Google Cloud Transfer Service Operators

Prerequisite Tasks

To use these operators, you must do a few things:

CloudDataTransferServiceCreateJobOperator

Create a transfer job.

The function accepts dates in two formats:

  • consistent with Google API

    { "year": 2019, "month": 2, "day": 11 }
    
  • as an datetime object

The function accepts time in two formats:

  • consistent with Google API

    { "hours": 12, "minutes": 30, "seconds": 0 }
    
  • as an time object

If you want to create a transfer job that copies data from AWS S3, you must have an AWS connection configured. Information about configuration for AWS is available in Amazon Web Services Connection.

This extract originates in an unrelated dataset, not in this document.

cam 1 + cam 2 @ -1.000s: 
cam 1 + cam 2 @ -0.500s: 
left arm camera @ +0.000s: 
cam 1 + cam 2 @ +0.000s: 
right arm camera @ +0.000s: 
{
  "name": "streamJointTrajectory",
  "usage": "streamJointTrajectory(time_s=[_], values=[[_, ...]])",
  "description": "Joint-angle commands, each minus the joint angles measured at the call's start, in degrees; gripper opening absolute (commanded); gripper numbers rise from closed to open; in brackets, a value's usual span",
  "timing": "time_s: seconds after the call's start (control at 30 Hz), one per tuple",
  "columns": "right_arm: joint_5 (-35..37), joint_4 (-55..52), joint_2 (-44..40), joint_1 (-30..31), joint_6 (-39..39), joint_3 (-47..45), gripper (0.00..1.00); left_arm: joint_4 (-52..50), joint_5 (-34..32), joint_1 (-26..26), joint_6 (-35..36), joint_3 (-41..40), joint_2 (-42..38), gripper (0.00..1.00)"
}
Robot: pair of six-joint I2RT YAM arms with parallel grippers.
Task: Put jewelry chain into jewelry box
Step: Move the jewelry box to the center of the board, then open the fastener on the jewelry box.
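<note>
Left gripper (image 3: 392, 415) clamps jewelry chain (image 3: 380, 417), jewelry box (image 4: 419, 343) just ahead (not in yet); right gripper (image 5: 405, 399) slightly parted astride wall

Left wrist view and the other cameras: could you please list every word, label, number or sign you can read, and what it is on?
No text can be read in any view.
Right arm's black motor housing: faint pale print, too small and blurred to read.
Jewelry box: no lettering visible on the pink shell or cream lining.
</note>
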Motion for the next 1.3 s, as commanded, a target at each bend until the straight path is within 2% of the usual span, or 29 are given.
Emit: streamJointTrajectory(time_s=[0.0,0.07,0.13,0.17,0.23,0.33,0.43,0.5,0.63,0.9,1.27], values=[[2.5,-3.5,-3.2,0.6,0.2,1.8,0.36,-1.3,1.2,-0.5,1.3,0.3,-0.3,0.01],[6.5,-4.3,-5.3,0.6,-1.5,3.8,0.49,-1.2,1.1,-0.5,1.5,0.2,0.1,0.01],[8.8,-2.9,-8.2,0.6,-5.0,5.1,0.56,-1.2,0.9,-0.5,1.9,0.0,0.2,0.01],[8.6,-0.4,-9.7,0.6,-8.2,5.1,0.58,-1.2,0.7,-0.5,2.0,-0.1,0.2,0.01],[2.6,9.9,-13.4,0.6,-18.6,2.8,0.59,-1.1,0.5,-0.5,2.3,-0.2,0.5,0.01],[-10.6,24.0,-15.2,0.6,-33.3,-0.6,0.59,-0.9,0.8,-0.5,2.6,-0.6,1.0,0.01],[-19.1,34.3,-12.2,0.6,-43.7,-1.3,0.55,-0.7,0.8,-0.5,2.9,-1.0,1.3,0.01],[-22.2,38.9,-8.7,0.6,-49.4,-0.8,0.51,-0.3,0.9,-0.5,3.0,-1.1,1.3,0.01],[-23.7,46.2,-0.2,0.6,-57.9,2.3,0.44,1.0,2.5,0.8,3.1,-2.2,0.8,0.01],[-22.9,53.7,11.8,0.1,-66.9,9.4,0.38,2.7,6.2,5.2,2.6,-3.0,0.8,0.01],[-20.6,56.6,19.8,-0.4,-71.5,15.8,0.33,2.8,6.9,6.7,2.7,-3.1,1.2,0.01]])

For parameter definition, take a look at CloudDataTransferServiceCreateJobOperator.

Using the operator

tests/system/google/cloud/storage_transfer/example_cloud_storage_transfer_service_gcp.py[source]

gcs_to_gcs_transfer_body = {
    DESCRIPTION: "description",
    STATUS: GcpTransferJobsStatus.ENABLED,
    PROJECT_ID: PROJECT_ID_TRANSFER,
    SCHEDULE: {
        SCHEDULE_START_DATE: datetime(2015, 1, 1).date(),
        SCHEDULE_END_DATE: datetime(2030, 1, 1).date(),
        START_TIME_OF_DAY: (datetime.now(tz=timezone.utc) + timedelta(seconds=120)).time(),
    },
    TRANSFER_SPEC: {
        GCS_DATA_SOURCE: {BUCKET_NAME: BUCKET_NAME_SRC},
        GCS_DATA_SINK: {BUCKET_NAME: BUCKET_NAME_DST},
        TRANSFER_OPTIONS: {ALREADY_EXISTING_IN_SINK: True},
    },
}

Note

For AWS S3 sources, pass aws_conn_id to the operator.

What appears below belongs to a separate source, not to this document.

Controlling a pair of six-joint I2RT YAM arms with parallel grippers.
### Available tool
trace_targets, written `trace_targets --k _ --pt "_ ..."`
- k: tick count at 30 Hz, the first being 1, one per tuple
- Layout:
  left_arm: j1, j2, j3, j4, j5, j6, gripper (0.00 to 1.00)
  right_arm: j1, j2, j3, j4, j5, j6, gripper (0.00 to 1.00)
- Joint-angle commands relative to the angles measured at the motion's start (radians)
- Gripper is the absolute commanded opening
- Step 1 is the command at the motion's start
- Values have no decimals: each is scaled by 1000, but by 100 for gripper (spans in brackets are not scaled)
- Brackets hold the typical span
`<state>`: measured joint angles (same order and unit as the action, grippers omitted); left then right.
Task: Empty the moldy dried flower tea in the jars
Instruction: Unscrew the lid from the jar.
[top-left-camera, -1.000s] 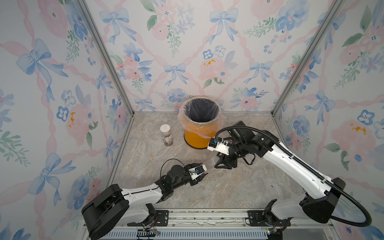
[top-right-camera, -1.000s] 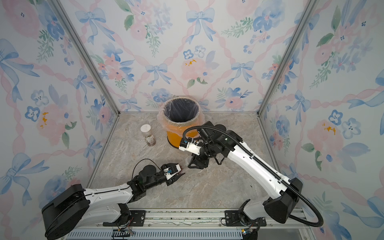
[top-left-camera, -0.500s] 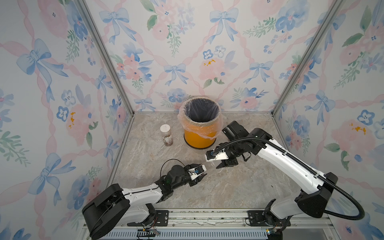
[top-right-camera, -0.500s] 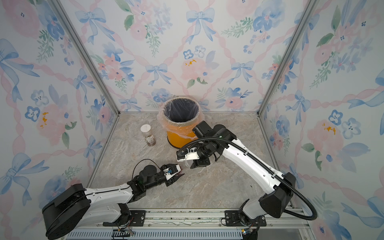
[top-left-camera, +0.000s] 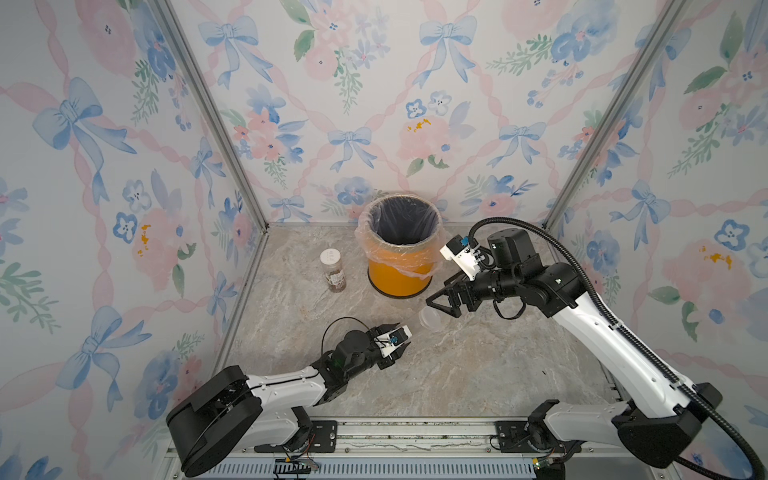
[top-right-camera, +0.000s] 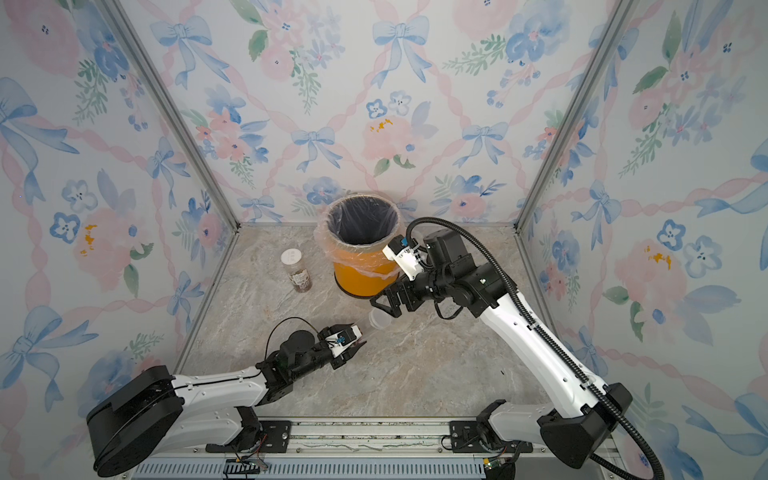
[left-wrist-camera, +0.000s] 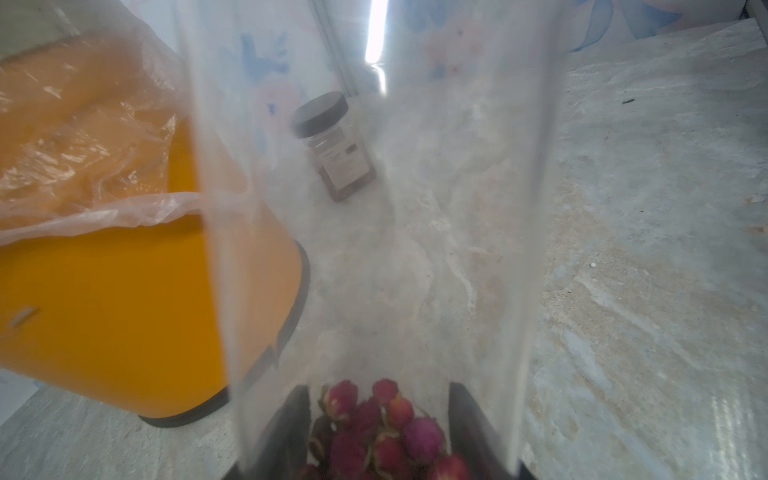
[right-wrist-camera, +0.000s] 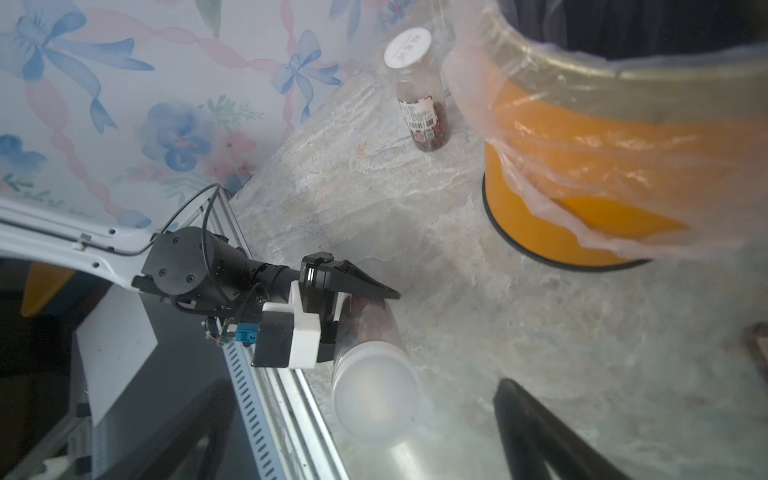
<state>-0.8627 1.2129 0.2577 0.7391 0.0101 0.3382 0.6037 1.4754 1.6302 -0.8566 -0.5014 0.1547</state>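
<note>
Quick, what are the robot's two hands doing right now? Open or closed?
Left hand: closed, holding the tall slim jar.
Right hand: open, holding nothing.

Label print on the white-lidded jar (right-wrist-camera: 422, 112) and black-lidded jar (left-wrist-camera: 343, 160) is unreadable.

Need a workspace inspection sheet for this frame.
Surface: marbled tabletop, no spill seen.
Job's things: slim jar held lying down, lid on, rosebuds inside; white-lid jar upright beside orange bin; black-lid jar upright, left wrist view only.
Clutter: nothing seen.
Hands: left hand shut on slim jar; right hand open near the lid.
Cables: black conduit arcs over right arm; thin cable loop behind left hand.
Surroundings: floral walls, metal corner posts.
</note>
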Motion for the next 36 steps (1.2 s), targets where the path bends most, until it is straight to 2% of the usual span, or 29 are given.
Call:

tests/system/google/cloud/storage_transfer/example_cloud_storage_transfer_service_aws.py[source]

aws_to_gcs_transfer_body = {
    DESCRIPTION: GCP_DESCRIPTION,
    STATUS: GcpTransferJobsStatus.ENABLED,
    PROJECT_ID: GCP_PROJECT_ID,
    JOB_NAME: GCP_TRANSFER_JOB_NAME,
    SCHEDULE: {
        SCHEDULE_START_DATE: datetime(2015, 1, 1).date(),
        SCHEDULE_END_DATE: datetime(2030, 1, 1).date(),
        START_TIME_OF_DAY: (datetime.now(tz=timezone.utc) + timedelta(minutes=1)).time(),
    },
    TRANSFER_SPEC: {
        AWS_S3_DATA_SOURCE: {BUCKET_NAME: BUCKET_SOURCE_AWS},
        GCS_DATA_SINK: {BUCKET_NAME: BUCKET_TARGET_GCS},
        TRANSFER_OPTIONS: {ALREADY_EXISTING_IN_SINK: True},
    },
}

tests/system/google/cloud/storage_transfer/example_cloud_storage_transfer_service_aws.py[source]

create_transfer_job_s3_to_gcs = CloudDataTransferServiceCreateJobOperator(
    task_id="create_transfer_job_s3_to_gcs", body=aws_to_gcs_transfer_body
)

Templating

template_fields: Sequence[str] = (
    "body",
    "gcp_conn_id",
    "aws_conn_id",
    "google_impersonation_chain",
)

More information

See Google Cloud Transfer Service - Method: transferJobs.create.

CloudDataTransferServiceDeleteJobOperator

Deletes a transfer job.

For parameter definition, take a look at CloudDataTransferServiceDeleteJobOperator.

Using the operator

tests/system/google/cloud/storage_transfer/example_cloud_storage_transfer_service_aws.py[source]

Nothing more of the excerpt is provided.